When grandparents parent

What home life looks like when grandparents are in charge

By John Hoffman
When grandparents parent

It could have been such a nice Christmas Eve. Judy Michaud and her daughter Danielle had spent the morning making appetizers and finger foods: a cheese ball, artichoke dip, and spinach dip in a hollowed-out pumpernickel loaf.

They’d taken butter tarts, Nanaimo bars and other sweets out of the freezer. Twenty-three people were coming over — parents, siblings, children and grandchildren from both her and her husband Mich’s families. “We were going all out,” says the 48-year-old grandmother, who lives in Nanaimo, BC. “I pictured a really wonderful evening.”

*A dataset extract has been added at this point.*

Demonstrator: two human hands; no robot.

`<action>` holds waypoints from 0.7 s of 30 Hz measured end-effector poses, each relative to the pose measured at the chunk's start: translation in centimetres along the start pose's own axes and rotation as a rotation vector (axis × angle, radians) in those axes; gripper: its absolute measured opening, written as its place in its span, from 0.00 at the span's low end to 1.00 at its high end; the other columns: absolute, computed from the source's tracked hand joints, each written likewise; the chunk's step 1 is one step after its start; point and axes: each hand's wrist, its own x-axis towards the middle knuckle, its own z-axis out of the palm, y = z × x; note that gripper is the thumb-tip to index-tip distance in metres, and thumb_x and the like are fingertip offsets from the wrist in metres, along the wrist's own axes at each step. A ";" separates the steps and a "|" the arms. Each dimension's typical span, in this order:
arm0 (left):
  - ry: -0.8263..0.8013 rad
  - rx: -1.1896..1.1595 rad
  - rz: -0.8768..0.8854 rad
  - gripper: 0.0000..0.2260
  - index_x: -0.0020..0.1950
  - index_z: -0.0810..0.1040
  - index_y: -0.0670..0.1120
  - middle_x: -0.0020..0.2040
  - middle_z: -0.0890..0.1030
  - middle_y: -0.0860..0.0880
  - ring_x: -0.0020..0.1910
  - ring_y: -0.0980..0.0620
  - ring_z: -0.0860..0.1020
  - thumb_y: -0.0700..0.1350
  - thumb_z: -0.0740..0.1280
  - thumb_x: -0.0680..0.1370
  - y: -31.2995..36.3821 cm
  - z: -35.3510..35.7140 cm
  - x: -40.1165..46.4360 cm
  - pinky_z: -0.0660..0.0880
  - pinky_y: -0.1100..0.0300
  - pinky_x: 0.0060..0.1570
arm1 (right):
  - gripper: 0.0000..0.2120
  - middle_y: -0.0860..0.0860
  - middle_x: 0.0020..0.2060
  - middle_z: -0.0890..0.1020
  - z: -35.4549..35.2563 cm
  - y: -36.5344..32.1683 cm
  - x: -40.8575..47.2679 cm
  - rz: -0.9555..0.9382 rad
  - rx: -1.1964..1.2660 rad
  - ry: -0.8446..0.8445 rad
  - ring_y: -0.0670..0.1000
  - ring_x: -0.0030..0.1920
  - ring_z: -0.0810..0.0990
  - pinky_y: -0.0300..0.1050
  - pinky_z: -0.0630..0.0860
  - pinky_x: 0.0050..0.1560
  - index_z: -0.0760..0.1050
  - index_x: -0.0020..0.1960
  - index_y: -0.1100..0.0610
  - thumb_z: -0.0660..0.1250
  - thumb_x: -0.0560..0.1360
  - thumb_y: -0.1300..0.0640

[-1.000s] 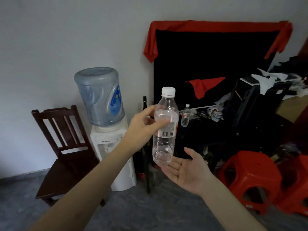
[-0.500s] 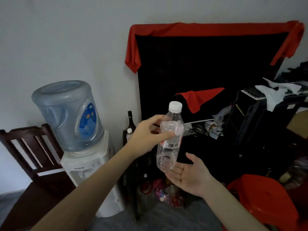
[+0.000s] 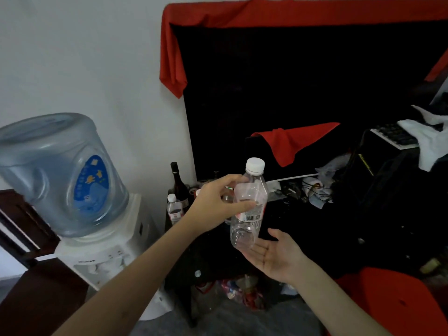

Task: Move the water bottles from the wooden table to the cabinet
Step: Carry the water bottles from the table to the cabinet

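Observation:
My left hand [image 3: 219, 202] grips a clear plastic water bottle [image 3: 247, 226] with a white cap and a red-and-white label, held upright in mid-air. My right hand [image 3: 276, 255] lies open, palm up, just under the bottle's base. Both are in front of a dark cabinet [image 3: 303, 229] whose top is cluttered. A second small water bottle [image 3: 175, 209] with a white cap stands at the cabinet's left end, beside a dark glass bottle [image 3: 179, 185].
A white water dispenser [image 3: 106, 258] with a big blue jug [image 3: 58, 175] stands at the left, a dark wooden chair [image 3: 24, 282] beyond it. A red plastic stool [image 3: 392, 301] sits at the lower right. Red cloth [image 3: 291, 141], a keyboard and white paper lie on the cabinet.
The view has come closer to the cabinet and the dispenser has slid left. My hands keep the same hold, with the bottle still upright above the open right palm.

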 end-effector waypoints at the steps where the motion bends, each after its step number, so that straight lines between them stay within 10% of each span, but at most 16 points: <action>1: 0.000 -0.002 -0.004 0.26 0.66 0.79 0.56 0.57 0.83 0.55 0.55 0.54 0.84 0.60 0.77 0.69 -0.8 0.1 1.0 0.83 0.49 0.57 | 0.29 0.68 0.58 0.82 -0.1 -0.7 1.0 0.000 0.002 0.014 0.65 0.58 0.82 0.55 0.77 0.59 0.74 0.64 0.71 0.54 0.83 0.45; 21: -0.101 -0.068 -0.195 0.28 0.66 0.78 0.51 0.59 0.82 0.59 0.60 0.61 0.80 0.51 0.83 0.69 -16.4 5.6 15.1 0.80 0.59 0.61 | 0.27 0.67 0.49 0.85 -5.4 -10.7 18.3 0.076 0.097 0.250 0.63 0.55 0.82 0.55 0.78 0.51 0.75 0.60 0.69 0.54 0.83 0.45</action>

The first hint that her plans would unravel came around noon. Brad, the boyfriend of Michaud’s other daughter, Jen, showed up unexpectedly to borrow money from Danielle. It struck Michaud as odd. Why did he arrive in a cab? Why did he need so much money — $150? Then she thought about the phone call from Jen the day before.

“I won’t be coming to help with the decorating. We’re just going to stay home and hang out.” At the time, Michaud put it down to the miscarriage Jen had suffered several weeks before.

But now alarm bells were going off. Jen had had drug problems when she was younger. “We’d been through a lot with her, but I honestly thought that she and Brad had cleaned up. They had a nice home, two nice kids…,” Michaud trails off.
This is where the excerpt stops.